CVPR 2026 Tutorial • Colorado Convention Center, Denver, CO • June 3/4

Accelerated Diffusion Models:
From Theory to Interactive World Models

Overview

How can we make diffusion models fast enough for real-time interactive applications?

Diffusion models and flow-based methods have revolutionized generative learning in the visual domain, setting new standards for image, video, and 3D content creation.
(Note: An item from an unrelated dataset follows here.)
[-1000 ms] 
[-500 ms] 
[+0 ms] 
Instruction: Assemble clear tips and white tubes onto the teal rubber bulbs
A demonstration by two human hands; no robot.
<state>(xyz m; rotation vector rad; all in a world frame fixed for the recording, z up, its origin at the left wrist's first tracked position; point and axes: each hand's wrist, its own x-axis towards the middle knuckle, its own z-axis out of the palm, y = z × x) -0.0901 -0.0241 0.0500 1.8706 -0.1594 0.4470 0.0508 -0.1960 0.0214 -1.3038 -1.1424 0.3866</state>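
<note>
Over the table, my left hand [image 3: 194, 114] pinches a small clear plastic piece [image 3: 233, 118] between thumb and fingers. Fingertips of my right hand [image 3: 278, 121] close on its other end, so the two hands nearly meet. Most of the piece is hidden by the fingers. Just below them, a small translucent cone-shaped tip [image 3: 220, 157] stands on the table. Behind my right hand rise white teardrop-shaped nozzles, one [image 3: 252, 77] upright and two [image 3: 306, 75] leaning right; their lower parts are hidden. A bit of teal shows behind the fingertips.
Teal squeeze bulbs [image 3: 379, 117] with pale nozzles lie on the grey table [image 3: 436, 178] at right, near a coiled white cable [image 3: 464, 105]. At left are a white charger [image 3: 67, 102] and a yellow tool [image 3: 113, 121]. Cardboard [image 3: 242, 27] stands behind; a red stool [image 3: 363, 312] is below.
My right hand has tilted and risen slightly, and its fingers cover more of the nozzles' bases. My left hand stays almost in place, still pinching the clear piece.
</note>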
However, as the field shifts toward interactive applications—such as real-time editing, world models, and embodied AI—the need for low-latency feedback has become critical. Currently, the high computational cost of iterative sampling hinders real-world deployment. While various acceleration techniques exist, the lack of a unified resource makes it difficult to bridge the gap between theory and practice.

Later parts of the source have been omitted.